Re: First 64-bit release

2009-07-26 Thread Tomas Hlavaty
Hi Alex,

very interesting!

 I think I have to try to explain some of the reasons that drive
 me. When I program in assembly, I switch to a completely different
 mindset.

 ...

Reminds me a bit when I worked on a project where I learnt to quickly
understand what was going on inside a railway interlocking system by
reading hex dump of communication packets.  Not easy for outsiders
trying to understand something at such a low level.  But it can become
a second nature after some time and it has the advantage of really
understanding the things under the hood.

Thank you,

Tomas
-- 
UNSUBSCRIBE: mailto:picol...@software-lab.de?subject=unsubscribe


Re: First 64-bit release

2009-07-23 Thread Alexander Burger
Hi Tomas,

 Also, it would allow for macros/shortcuts to automate common patterns.

I think I have to try to explain some of the reasons that drive me. When
I program in assembly, I switch to a completely different mindset.

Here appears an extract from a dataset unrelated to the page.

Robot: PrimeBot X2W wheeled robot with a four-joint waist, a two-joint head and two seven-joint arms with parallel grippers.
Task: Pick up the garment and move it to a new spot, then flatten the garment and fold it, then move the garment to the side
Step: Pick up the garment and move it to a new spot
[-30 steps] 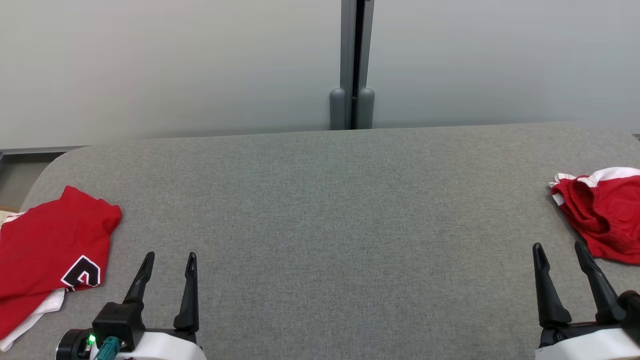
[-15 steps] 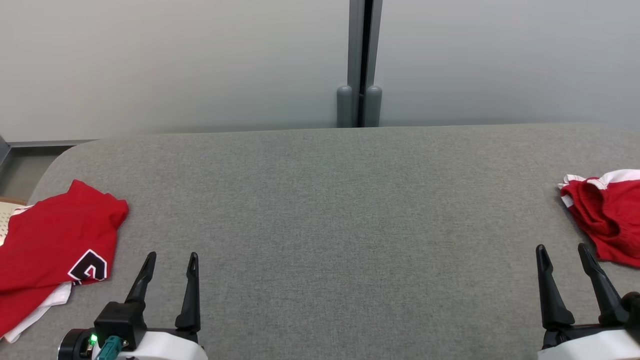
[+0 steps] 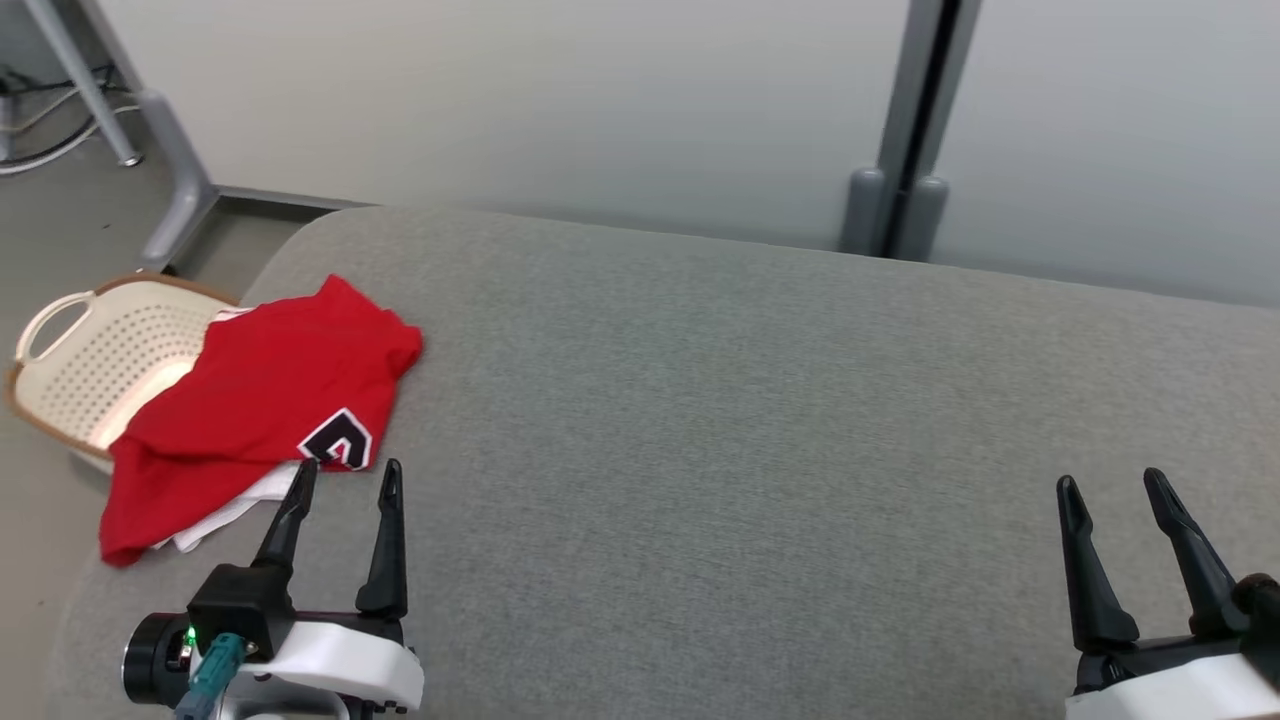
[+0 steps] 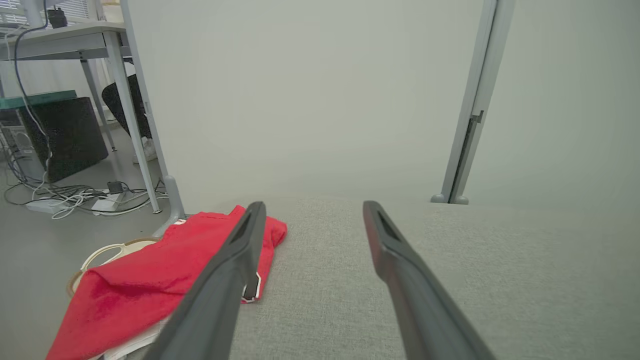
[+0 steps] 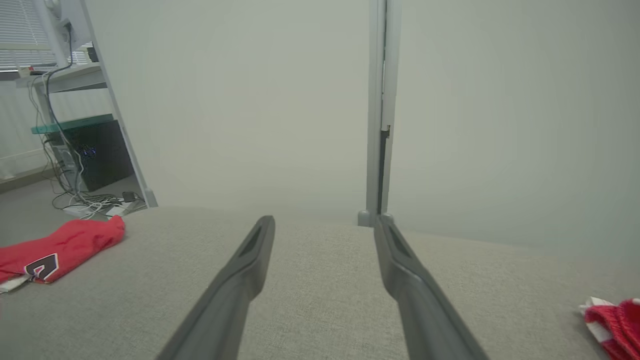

While writing a core function in assembly, I want it to be as close to
the optimum as possible. It does not matter how often I re-arrange the
code, or how long I need for that, because this function will be written
just once, but called very often later. There lies also the fun of it.

This is completely different from using Lisp to write applications.
There I want to be as productive as possible, to have an easier life,
and to be able to abstract as much as possible.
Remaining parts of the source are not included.